- **Exercise requirements**
Set every line of the data down again exactly, and keep the pictures out.

################

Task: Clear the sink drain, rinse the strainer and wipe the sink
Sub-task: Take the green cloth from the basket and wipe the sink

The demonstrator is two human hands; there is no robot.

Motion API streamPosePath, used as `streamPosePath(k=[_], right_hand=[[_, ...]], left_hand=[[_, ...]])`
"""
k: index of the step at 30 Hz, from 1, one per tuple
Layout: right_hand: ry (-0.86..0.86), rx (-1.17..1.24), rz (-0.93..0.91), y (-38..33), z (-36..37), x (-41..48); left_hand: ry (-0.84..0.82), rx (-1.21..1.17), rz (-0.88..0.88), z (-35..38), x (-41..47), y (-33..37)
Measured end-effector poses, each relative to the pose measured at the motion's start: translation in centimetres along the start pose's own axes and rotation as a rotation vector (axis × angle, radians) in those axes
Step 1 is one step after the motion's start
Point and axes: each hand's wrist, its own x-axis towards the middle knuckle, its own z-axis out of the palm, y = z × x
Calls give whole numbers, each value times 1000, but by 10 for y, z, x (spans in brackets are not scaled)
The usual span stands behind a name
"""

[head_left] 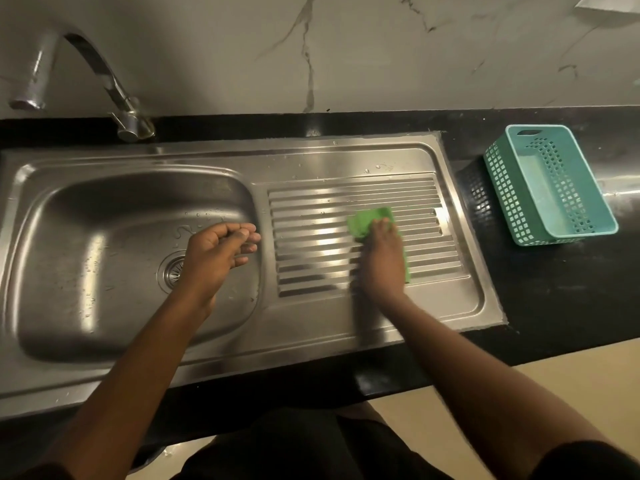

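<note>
Stainless steel sink (207,344): fills the left and centre of the frame, set into a black table (554,306). Basin at left, ribbed drainboard (311,216) at centre right. Water droplets on the basin wall and along the upper edge of the drainboard.

Drain strainer (171,270): round, slotted metal, seated in the basin floor; its right part is hidden behind the left wrist.

Green cloth (367,220): lies flat on the drainboard ribs, centre right of the frame, showing above and to the right of the right hand.

Right hand (382,258): palm down, fingers spread flat, pressing on the green cloth; blurred.

Left hand (214,254): raised over the right side of the basin, fingers loosely curled, holding nothing, touching nothing.

Faucet (104,77): chrome, curved spout, upper left of the frame, base on the table behind the basin, spout end over the far left.

Teal plastic basket (519,202): perforated walls, on the table at the right of the frame, apart from the sink edge.

Wall (346,46): pale marble with dark veins, across the top.

Floor (467,410): beige, lower right.
</note>
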Motion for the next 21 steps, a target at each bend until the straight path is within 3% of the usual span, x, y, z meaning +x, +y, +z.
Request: streamPosePath(k=[6, 9, 12, 21], right_hand=[[-197, 96, -372, -113, 40, -48], [-241, 70, -550, -96, 30, -41], [-248, 21, -727, -35, 5, -22], [-51, -107, -147, 121, -62, 51]], left_hand=[[15, 12, 17, 4, 1, 5], [33, 15, 23, 4, 3, 6], [39, 11, 14, 4, 3, 5], [61, -9, -24, 8, -4, 2]])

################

- **Output for this exercise**
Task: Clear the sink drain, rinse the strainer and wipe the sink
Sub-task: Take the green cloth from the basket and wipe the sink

The demonstrator is two human hands; there is no robot.

Motion API streamPosePath, used as `streamPosePath(k=[_], right_hand=[[_, ...]], left_hand=[[_, ...]])`
"""
k: index of the step at 30 Hz, from 1, one per tuple
Layout: right_hand: ry (-0.86..0.86), rx (-1.17..1.24), rz (-0.93..0.91), y (-38..33), z (-36..37), x (-41..48); left_hand: ry (-0.84..0.82), rx (-1.21..1.17), rz (-0.88..0.88), z (-35..38), x (-41..47), y (-33..37)
Measured end-effector poses, each relative to the pose measured at the motion's start: translation in centimetres along the start pose's own axes and rotation as a rotation vector (axis × angle, radians) in those axes
Step 1 is one step after the motion's start
Point and axes: each hand's wrist, its own x-axis towards the middle knuckle, its own z-axis out of the palm, y = z × x
Calls give whole numbers, each value times 1000, but by 10 for y, z, x (spans in brackets are not scaled)
The usual span stands behind a name
"""

[head_left] 

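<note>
Stainless steel sink (207,344): fills the left and centre of the frame, set into a black table (554,306). Basin at left, ribbed drainboard (311,216) at centre right. Water droplets on the basin wall and along the upper edge of the drainboard.

Drain strainer (171,270): round, slotted metal, seated in the basin floor; its right part is hidden behind the left wrist.

Green cloth (367,220): lies flat on the drainboard ribs, centre right of the frame, showing above and to the right of the right hand.

Right hand (382,258): palm down, fingers spread flat, pressing on the green cloth; blurred.

Left hand (214,254): raised over the right side of the basin, fingers loosely curled, holding nothing, touching nothing.

Faucet (104,77): chrome, curved spout, upper left of the frame, base on the table behind the basin, spout end over the far left.

Teal plastic basket (519,202): perforated walls, on the table at the right of the frame, apart from the sink edge.

Wall (346,46): pale marble with dark veins, across the top.

Floor (467,410): beige, lower right.
</note>
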Motion for the next 21 steps, a target at each bend until the straight path is within 3% of the usual span, x, y, z meaning +x, +y, +z.
Request: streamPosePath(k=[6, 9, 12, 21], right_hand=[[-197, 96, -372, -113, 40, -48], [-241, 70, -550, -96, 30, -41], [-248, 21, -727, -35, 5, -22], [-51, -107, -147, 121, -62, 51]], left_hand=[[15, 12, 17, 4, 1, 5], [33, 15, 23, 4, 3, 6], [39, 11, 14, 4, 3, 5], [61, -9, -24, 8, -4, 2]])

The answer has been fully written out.